Another research project currently being undertaken by Prof. Morrissey and her group includes the determination of immune recovery post-bone marrow transplantation. This work is aimed at individualising antimicrobial prophylaxis and vaccination rather than using the current “one-size fits all” approach. This individualised approach will allow us to more precisely start or cease antimicrobial prophylaxis or vaccination to, in turn, reduce the incidence of break-through OI or vaccine-preventable infections, unnecessary drug toxicity, ineffective vaccination, and resistance. Our preliminary data have been published in Clinical Translational Immunology and further data are likely to significantly contribute to a global change in practice in the near future.
Student Research Opportunities
Opportunities exist within our group to pursue BMedSc, Honours and PhD projects.
Please contact Prof Morrissey directly if you would like to pursue research in her group.

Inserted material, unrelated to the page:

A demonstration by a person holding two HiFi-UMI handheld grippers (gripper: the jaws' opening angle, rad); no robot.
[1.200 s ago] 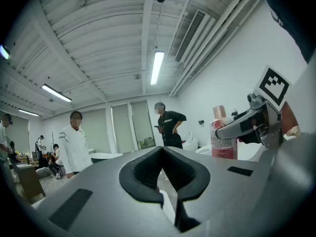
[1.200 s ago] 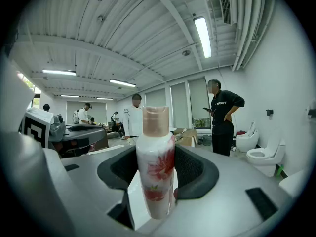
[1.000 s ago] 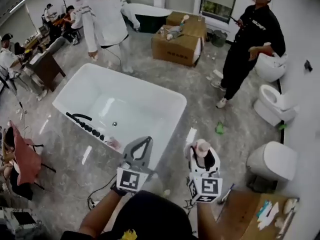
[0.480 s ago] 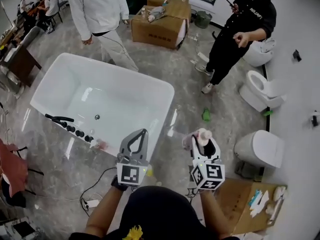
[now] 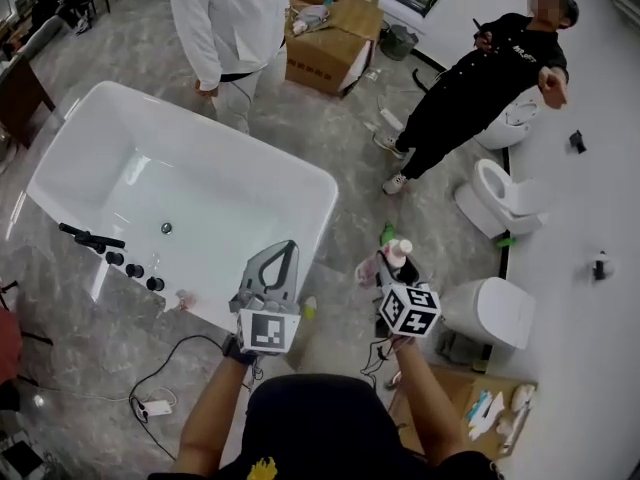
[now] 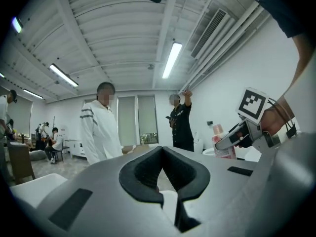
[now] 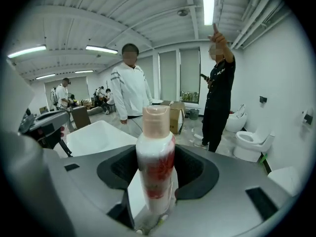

Selected recent publications
Revision and Update of the Consensus Definitions of Invasive Fungal Disease From the European Organization for Research and Treatment of Cancer and the Mycoses Study Group Education and Research Consortium.
Donnelly JP, Chen SC, Kauffman CA, Steinbach WJ, Baddley JW, Verweij PE, Clancy CJ, Wingard JR, Lockhart SR, Groll AH, Sorrell TC, Bassetti M, Akan H, Alexander BD, Andes D, Azoulay E, Bialek R, Bradsher RW, Bretagne S, Calandra T, Caliendo AM, Castagnola E, Cruciani M, Cuenca-Estrella M, Decker CF, Desai SR, Fisher B, Harrison T, Heussel CP, Jensen HE, Kibbler CC, Kontoyiannis DP, Kullberg BJ, Lagrou K, Lamoth F, Lehrnbecher T, Loeffler J, Lortholary O, Maertens J, Marchetti O, Marr KA, Masur H, Meis JF, Morrisey CO, Nucci M, Ostrosky-Zeichner L, Pagano L, Patterson TF, Perfect JR, Racil Z, Roilides E, Ruhnke M, Prokop CS, Shoham S, Slavin MA, Stevens DA, Thompson GR, Vazquez JA, Viscoli C, Walsh TJ, Warris A, Wheat LJ, White PL, Zaoutis TE, Pappas PG. Clin Infect Dis. 2019 Dec 5. pii: ciz1008. doi: 10.1093/cid/ciz1008. [Epub ahead of print]
"Definitions of invasive fungal disease are critical for early diagnosis to guide early treatment and consequently improve survival rates. These definitions are also critical for unbiased clinical trials research and for epidemiological surveillance studies. Sixty-five global experts, including Prof. Orla Morrissey (Department of Infectious Diseases), have recently updated the definitions for invasive fungal disease which now become the new reference standard for clinical, epidemiological and diagnostic research."